Fringe Product (or Fringe Records) is a defunct Canadian independent record label which was owned by Ben Hoffman. Genres on the label included punk, rock, metal, hardcore, death metal, industrial and electronic music. Hoffman was also proprietor of Record Peddler Distribution (specializing in UK and US imports) and The Record Peddler from the late 1970s to the year 2000.

Acts on the Fringe Product label included HYPE, Dirty Rotten Imbeciles, Dayglo Abortions, Guilt Parade, Teenage Head, A Neon Rome, Breeding Ground, Sacrifice, Slaughter, Corpus Vile, Razor, Vital Sines, UIC, TBA, Sudden Impact, YouthYouthYouth, The Demics, Change of Heart, Bunchofuckingoofs and Random Killing. Fringe Product is also noteworthy for licensing bands such as Bad Brains, Dead Kennedys, Butthole Surfers, Killdozer, Rapeman, Jello Biafra, Die Kreuzen, Corrosion of Conformity, Gang Green, Swans, and Black Flag for distribution in Canada via Record Peddler Distribution.

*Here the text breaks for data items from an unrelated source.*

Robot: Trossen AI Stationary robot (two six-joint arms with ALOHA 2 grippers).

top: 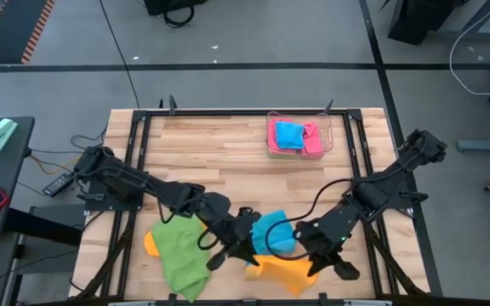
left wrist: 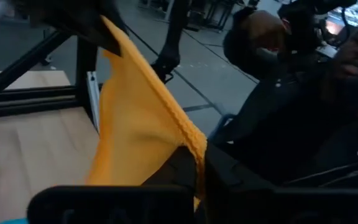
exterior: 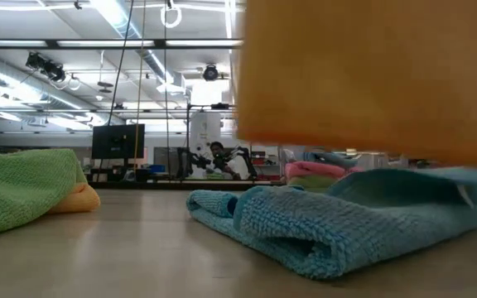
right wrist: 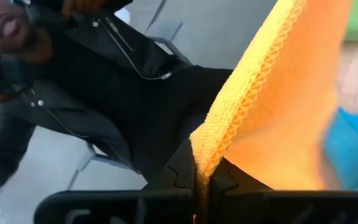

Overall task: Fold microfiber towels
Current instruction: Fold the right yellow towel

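While the wooden desk (top: 228,153) carries everything, both dark arms reach inward from its side edges and meet near the middle of its front edge, each bent low at the elbow with the wrist angled down and toward the other. The left gripper (top: 247,252) is clamped on one corner of the orange towel (top: 286,270), as its wrist view shows the hem (left wrist: 191,140) pinched between the dark fingers; the right gripper (top: 320,258) is clamped on the opposite corner, with the stitched edge (right wrist: 207,146) caught between its closed fingers. That orange towel hangs stretched between them, lifted above the desk at the front edge. A green towel (top: 181,251) lies crumpled near the front left corner, partly over another orange towel (top: 150,243). A sky blue towel (top: 272,233) lies folded on the desk just behind the lifted one. By the back edge, right of centre, a clear plastic tray (top: 326,136) holds a blue towel (top: 289,134) and a pink towel (top: 313,140). A person in a dark jacket (right wrist: 104,81) sits just beyond the front edge.
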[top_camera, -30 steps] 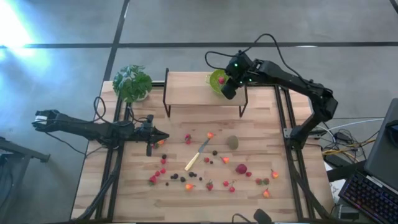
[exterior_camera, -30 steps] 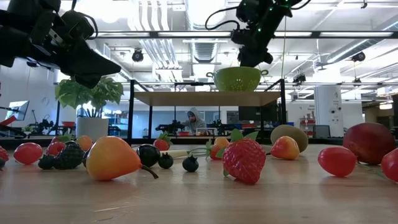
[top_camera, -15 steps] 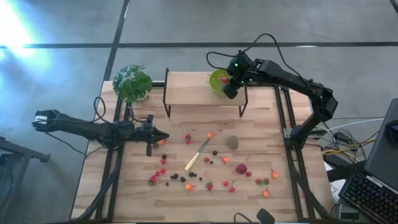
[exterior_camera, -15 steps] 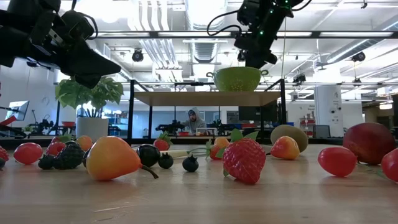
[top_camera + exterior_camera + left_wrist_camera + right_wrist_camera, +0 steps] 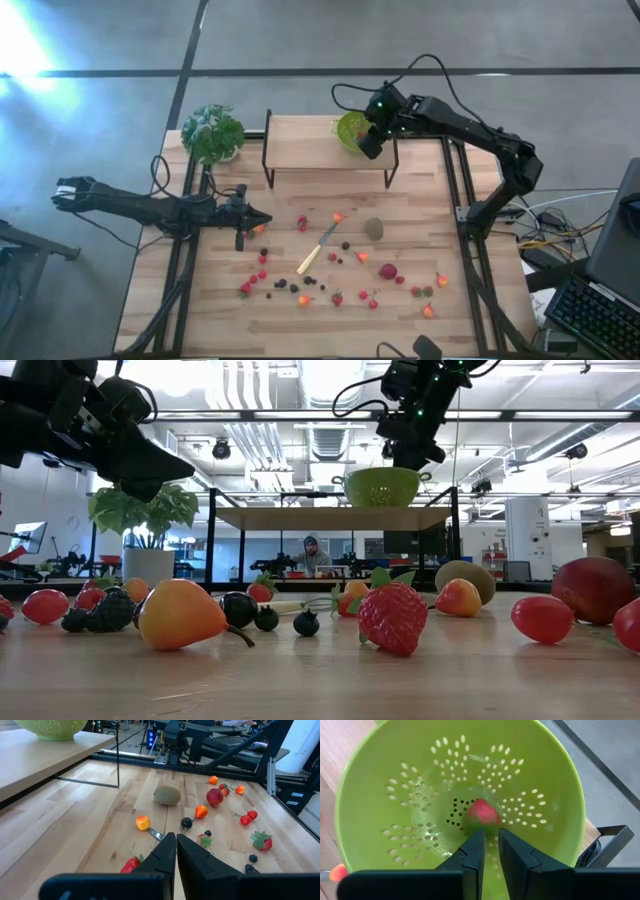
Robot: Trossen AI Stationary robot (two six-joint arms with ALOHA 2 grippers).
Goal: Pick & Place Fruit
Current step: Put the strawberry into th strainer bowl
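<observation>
A green colander (image 5: pixel 370 780) stands on the raised wooden shelf (image 5: pixel 310 150) at the table's far side. One red strawberry (image 5: pixel 482 814) lies at its bottom. My right gripper (image 5: pixel 491 837) hangs just above the colander (image 5: pixel 348 128), pointing down into it. Its fingers are a narrow gap apart with nothing between them. Several small fruit (image 5: pixel 340 272) lie scattered on the table's near half, with a brown kiwi (image 5: pixel 373 229) among them. My left gripper (image 5: pixel 175 839) hovers shut over the table's left side (image 5: pixel 262 222), clear of the fruit.
A pale-handled knife (image 5: pixel 317 250) lies among the fruit. A potted plant (image 5: pixel 212 132) stands at the far left corner. The shelf's black legs (image 5: pixel 391 165) stand on the table. In the low view a strawberry (image 5: pixel 392 616) and an orange fruit (image 5: pixel 180 615) lie near the front edge.
The red fruit that showed at my right gripper's tip over the colander in the high view no longer shows there. Both arms have kept their places.
</observation>
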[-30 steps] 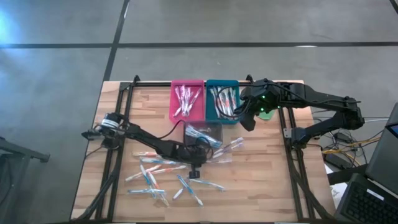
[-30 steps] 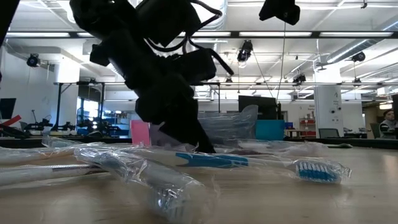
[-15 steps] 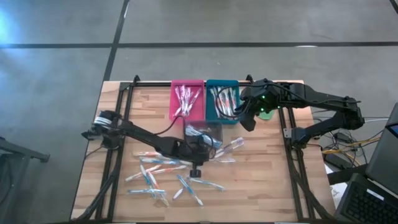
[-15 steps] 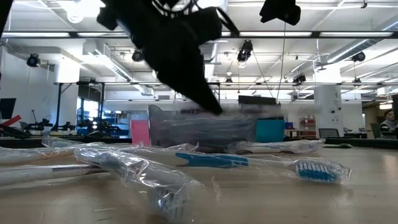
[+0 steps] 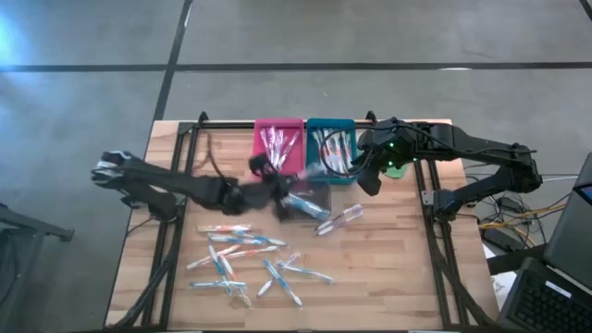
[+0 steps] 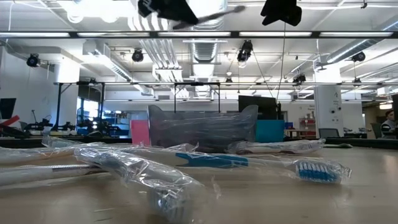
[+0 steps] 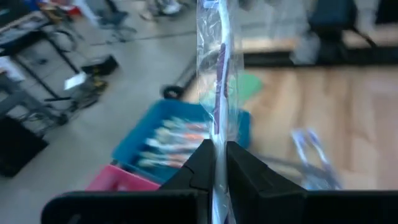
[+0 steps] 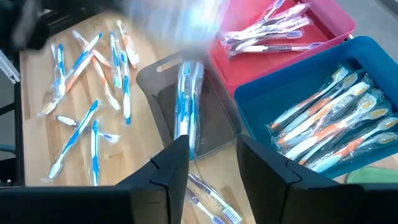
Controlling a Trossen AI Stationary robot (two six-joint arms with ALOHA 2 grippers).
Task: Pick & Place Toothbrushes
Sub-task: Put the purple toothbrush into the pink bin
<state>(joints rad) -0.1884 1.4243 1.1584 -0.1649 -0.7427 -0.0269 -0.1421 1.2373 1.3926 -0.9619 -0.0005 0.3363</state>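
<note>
My left gripper (image 5: 266, 174) is raised over the near end of the pink tray (image 5: 278, 148) and is shut on a wrapped toothbrush with a purple streak (image 7: 217, 74). In the low view that brush (image 6: 217, 10) pokes out at the top edge. Wrapped toothbrushes also lie in the pink tray, in the blue tray (image 5: 330, 150) and in a clear tray (image 5: 305, 199). Several loose ones (image 5: 245, 264) lie flat on the wood nearer the front. My right gripper (image 8: 214, 165) hangs open above the blue tray's right side, holding nothing. My left gripper pinches the wrapped toothbrush between its two fingers (image 7: 202, 158). The brush runs along the fingers, and a long stretch of it (image 7: 216, 134) sticks out past their tips. It is lifted clear of the table and the trays. Which end the fingers have is hidden by the gripper.
A flat green piece (image 8: 373, 176) lies at the blue tray's corner. A black frame (image 5: 180, 185) rails the table's left and right sides. Bare wood (image 5: 388, 268) lies at the front right. The room beyond shows desks and monitors.
My left gripper has risen from the table beside the clear tray and gone toward the far edge, to the pink tray. It has tipped from pointing steeply down to nearly level. The toothbrush went up with it, clear of the table.
</note>
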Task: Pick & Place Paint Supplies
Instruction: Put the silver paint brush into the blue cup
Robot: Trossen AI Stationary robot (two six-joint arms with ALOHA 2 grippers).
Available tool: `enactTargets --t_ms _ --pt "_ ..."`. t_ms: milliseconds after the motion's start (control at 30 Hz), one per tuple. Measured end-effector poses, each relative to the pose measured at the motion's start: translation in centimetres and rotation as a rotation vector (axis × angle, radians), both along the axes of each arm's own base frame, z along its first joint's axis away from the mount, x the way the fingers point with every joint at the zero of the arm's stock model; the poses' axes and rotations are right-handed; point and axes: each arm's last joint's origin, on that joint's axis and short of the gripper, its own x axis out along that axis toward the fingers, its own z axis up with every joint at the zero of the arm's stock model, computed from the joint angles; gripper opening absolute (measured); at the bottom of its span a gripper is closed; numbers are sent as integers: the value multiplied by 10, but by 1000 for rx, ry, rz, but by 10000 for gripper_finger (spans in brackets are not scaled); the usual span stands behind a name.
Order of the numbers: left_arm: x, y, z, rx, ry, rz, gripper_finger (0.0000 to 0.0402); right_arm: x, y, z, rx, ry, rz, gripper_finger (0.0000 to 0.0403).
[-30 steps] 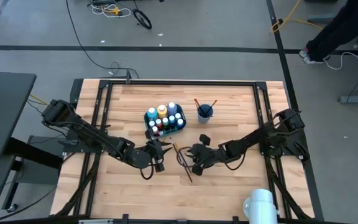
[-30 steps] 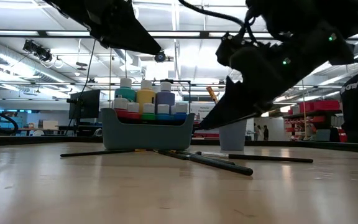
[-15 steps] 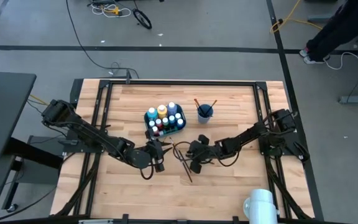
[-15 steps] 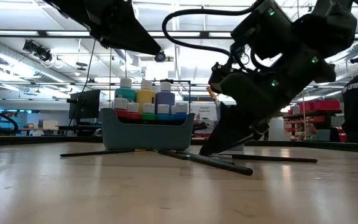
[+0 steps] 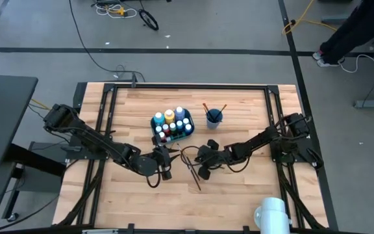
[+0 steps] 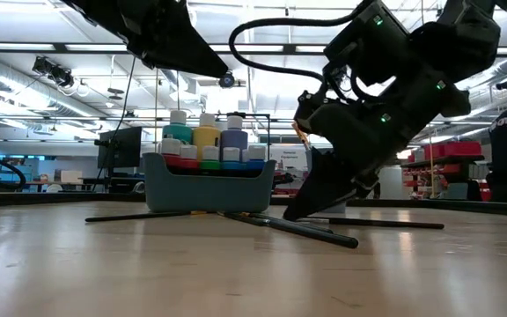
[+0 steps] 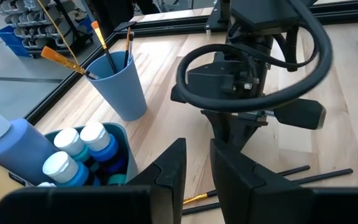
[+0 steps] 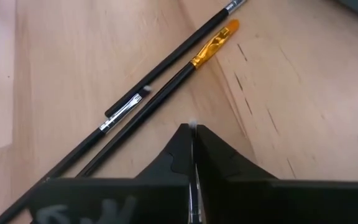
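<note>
Several thin dark paintbrushes (image 5: 192, 170) lie crossed on the wooden table (image 5: 239, 195), in front of a teal bin (image 5: 172, 125) full of white-capped paint bottles. My right gripper (image 5: 195, 164) is shut, with its tips down on the table among the brushes (image 6: 293, 214). In the right wrist view a thin dark handle with a pale end shows between its fingertips (image 8: 193, 132). An orange-bristled brush (image 8: 213, 43) and a silver-ferruled brush (image 8: 160, 74) lie just beyond them. My left gripper (image 5: 165, 164) hangs open and empty above the table near the bin (image 7: 197, 165). My right gripper pinches a paintbrush at its pale end (image 8: 193, 125) between the two fingertips. The fingers slant down from the table's right side and lie along the brush. The rest of the brush (image 6: 385, 224) lies on the table under the gripper.
A blue cup (image 5: 213, 117) holding upright brushes stands right of the bin. A white round thing (image 5: 273, 213) sits at the table's near right corner. Black frame rails (image 5: 187, 86) run along the table's edges. A person stands beyond the far right corner (image 5: 356, 29).
My right gripper has come down and a little toward the table's left edge until its tips reached the table among the brushes. In the last half second it has stayed almost still.
</note>
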Motion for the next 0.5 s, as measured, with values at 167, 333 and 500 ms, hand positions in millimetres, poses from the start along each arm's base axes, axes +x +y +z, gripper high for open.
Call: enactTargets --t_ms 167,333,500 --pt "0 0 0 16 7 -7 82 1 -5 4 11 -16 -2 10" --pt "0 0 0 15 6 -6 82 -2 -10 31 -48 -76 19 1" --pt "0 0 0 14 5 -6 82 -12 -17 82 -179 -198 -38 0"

Fringe usually released albums and mini-lps in two formats at once. First on vinyl and cassette, then on CD and cassette. The first CDs came out in the winter of 1987-1988, but they were re-releases of big sellers like Forward to Termination. The last vinyl was the Disciples of Power Powertrap LP, which was released at the beginning of April 1990.

== Obscenity charges ==
In 1988, obscenity charges were laid against Fringe Product and Record Peddler, on the basis of their distribution of two albums by Dayglo Abortions. It was the first time that the Canadian obscenity laws, established in 1959, were used against a record label. A jury cleared the companies of the charges in a trial in November 1990.